The level of thorium in a sample decreases by a factor of one-half every 4.2 million years. A meteorite is discovered to have only 7.6% of its original thorium remaining. How old is the meteorite?
Let N be the number of half-lives in its age
(1/2)^N = 0.076
Solve for N and multiply N by 4.2 million years.
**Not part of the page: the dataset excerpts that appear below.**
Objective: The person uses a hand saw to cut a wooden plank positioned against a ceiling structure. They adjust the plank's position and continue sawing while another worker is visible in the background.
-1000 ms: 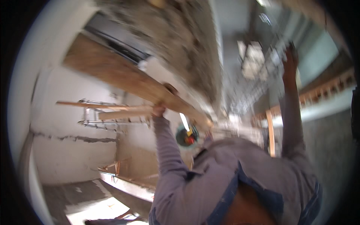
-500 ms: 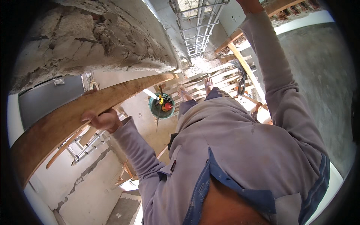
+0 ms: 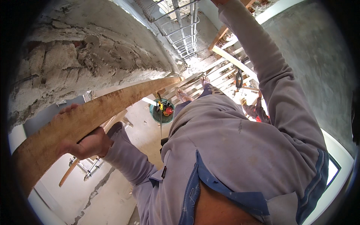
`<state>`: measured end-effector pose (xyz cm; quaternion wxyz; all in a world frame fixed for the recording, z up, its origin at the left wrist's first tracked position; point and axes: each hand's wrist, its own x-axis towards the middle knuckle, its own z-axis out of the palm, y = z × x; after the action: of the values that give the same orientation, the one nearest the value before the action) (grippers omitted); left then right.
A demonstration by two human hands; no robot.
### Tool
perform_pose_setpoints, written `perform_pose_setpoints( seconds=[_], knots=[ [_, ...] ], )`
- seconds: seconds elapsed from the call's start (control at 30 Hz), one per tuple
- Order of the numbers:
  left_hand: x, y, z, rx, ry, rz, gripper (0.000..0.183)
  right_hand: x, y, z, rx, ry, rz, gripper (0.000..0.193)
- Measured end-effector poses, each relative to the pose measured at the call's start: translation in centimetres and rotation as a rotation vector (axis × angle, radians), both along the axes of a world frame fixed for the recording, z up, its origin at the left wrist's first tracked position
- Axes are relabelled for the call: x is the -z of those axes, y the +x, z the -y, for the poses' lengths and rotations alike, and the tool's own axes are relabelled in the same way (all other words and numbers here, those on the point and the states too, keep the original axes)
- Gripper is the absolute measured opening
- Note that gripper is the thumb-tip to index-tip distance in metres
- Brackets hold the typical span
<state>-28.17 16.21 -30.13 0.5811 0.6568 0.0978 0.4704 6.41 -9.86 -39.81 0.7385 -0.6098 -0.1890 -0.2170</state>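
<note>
My left hand [image 3: 88, 144] is closed around a long wooden plank [image 3: 101, 108], the thumb below it and the fingertips showing over its far edge. The plank slants from the lower left up to the broken edge of a rough concrete wall [image 3: 93, 56]. My right arm [image 3: 258, 45] reaches up past the top edge, where only a bit of skin at the wrist of my right hand [image 3: 220, 1] shows. Its fingers are out of the picture. Below the plank's far end stands a green bucket [image 3: 153, 117] with red and yellow tools in it.
My feet [image 3: 183, 94] stand on spaced wooden slats [image 3: 221, 73]. A steel rebar cage [image 3: 183, 33] rises at the top centre. A grey plastered wall [image 3: 311, 71] is on the right. Metal scaffold parts [image 3: 92, 170] lie lower left. A dark-and-red figure [image 3: 259, 110], partly hidden, is below my right side.
My left hand has slid or shifted lower and left with the plank, which now fills more of the view. My right arm has moved left along the top edge. The whole view has tilted.
</note>
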Motion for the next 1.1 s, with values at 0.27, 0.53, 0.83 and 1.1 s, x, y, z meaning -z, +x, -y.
perform_pose_setpoints(
  seconds=[0.27,0.53,0.83,1.1],
  knots=[
    [3.2,3.6,0.4,0.032,0.048,0.110,0.073,0.2,0.1,0.8,-0.152,-0.130,-0.228,0.029],
    [5.1,6.4,0.1,0.037,0.170,0.015,0.075,0.6,3.1,3.0,-0.090,-0.737,0.115,0.045],
    [10.9,11.4,2.3,0.225,0.091,0.203,0.080,0.0,0.0,3.4,-0.135,-0.256,-0.180,0.025],
    [15.4,13.1,1.7,0.117,-0.106,-0.247,0.064,-1.0,-2.2,1.9,-0.020,-0.265,-0.186,0.035]
  ],
)
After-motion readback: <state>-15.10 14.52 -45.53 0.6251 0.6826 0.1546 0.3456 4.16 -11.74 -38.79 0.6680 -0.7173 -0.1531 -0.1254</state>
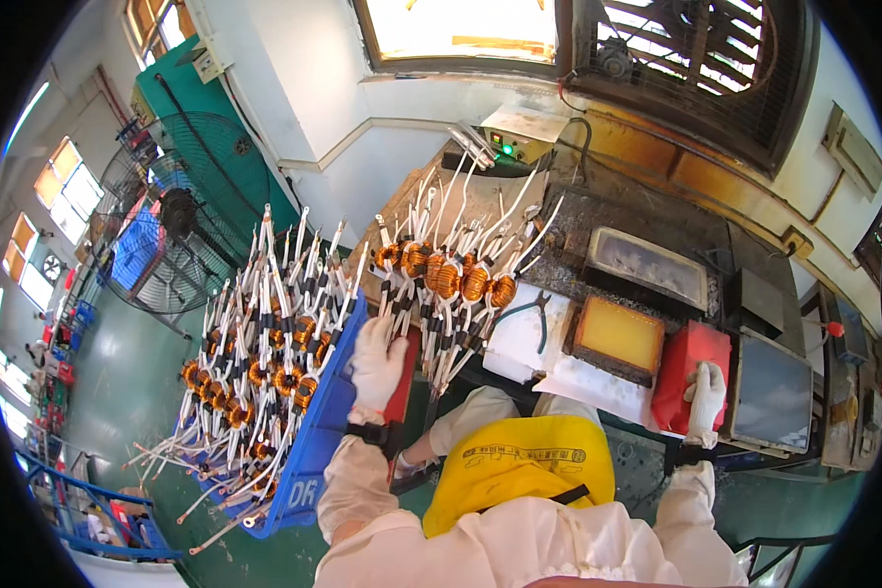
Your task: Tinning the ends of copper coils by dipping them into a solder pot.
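My left hand (377,365), in a white glove, lies at the right rim of a blue crate (316,431). Its fingers stretch forward, slightly apart, close to the ends of some white leads. Copper-wound toroidal coils (235,410) with long white leads and black sleeves fill that crate. More coils (475,284) are bunched on the bench ahead of this hand. My right hand (704,394), also gloved, is curled against the red box-shaped thing (678,367) at the bench's front edge. Whatever its fingers grip, if anything, is hidden.
Green-handled pliers (539,312) lie on white paper. Beside them sits a tray with a yellow surface (619,331); behind it is a metal-framed grey tray (647,267). A control box with green lights (514,147) stands at the back. A large fan (178,211) is at left.
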Available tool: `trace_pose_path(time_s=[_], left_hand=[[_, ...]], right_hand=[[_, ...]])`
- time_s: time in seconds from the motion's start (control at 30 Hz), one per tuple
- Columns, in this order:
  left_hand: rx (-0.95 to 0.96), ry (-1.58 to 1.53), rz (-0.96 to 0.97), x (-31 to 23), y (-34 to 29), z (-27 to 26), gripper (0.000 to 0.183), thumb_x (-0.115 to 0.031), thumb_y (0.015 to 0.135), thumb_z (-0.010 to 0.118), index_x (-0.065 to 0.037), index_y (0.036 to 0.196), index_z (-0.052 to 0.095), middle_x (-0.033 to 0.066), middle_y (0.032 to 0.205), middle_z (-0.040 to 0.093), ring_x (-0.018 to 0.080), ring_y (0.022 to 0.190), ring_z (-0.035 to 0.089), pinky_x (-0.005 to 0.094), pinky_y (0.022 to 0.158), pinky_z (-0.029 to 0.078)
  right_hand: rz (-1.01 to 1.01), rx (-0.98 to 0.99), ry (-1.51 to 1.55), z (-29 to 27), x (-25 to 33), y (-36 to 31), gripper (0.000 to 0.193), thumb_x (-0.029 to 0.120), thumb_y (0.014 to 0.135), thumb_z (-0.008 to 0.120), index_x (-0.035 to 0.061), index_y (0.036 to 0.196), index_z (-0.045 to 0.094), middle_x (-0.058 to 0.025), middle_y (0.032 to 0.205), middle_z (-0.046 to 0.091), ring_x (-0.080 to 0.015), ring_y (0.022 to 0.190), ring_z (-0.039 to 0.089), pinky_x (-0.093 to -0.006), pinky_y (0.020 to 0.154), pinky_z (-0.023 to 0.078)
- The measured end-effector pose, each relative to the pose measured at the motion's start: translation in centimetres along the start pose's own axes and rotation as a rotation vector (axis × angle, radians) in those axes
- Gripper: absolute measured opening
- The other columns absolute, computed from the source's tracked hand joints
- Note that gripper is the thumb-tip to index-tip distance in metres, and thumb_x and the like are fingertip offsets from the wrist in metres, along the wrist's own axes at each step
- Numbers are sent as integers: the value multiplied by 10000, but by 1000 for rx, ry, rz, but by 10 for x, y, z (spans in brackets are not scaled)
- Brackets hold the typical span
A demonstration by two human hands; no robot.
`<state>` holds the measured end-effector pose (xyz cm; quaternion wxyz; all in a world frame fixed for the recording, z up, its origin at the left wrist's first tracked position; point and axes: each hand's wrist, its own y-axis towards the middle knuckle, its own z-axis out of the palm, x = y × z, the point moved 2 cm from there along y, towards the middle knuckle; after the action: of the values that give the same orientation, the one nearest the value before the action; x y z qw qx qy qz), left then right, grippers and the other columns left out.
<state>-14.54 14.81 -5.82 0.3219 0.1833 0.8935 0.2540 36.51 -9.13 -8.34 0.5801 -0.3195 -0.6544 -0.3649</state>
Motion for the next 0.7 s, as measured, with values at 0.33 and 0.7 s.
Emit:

N = log 0.076 / log 0.5 = 3.72
Age = 15.6 million years
To determine the age of the meteorite, we can use the concept of radioactive decay and the given information. The level of thorium in the sample decreases by a factor of one-half every 4.2 million years. We are told that the meteorite has only 7.6% of its original thorium remaining.
Let's denote the initial amount of thorium in the meteorite as "A" and the current amount as "B." From the information given, we know that B = 0.076A, since 7.6% is equivalent to 0.076.
The number of half-lives elapsed can be found using the formula B = A * (1/2)^(t/h), where "t" is the age in years and "h" is the half-life. Rearranging the formula, we get t = h * log2(B/A).
Plugging in the values, we have h = 4.2 million years, A = 100% = 1, and B = 0.076.
t = 4.2 million * log2(0.076/1)
= 4.2 million * log2(0.076)
Now, we can use a calculator to find the logarithm and calculate the age of the meteorite. Using base 10 logarithm as an example:
t ≈ 4.2 million * (-2.12)
≈ -8.924 million years
Since time cannot be negative, we take the absolute value of -8.924 million years to find the age of the meteorite.
Therefore, the meteorite is approximately 8.924 million years old.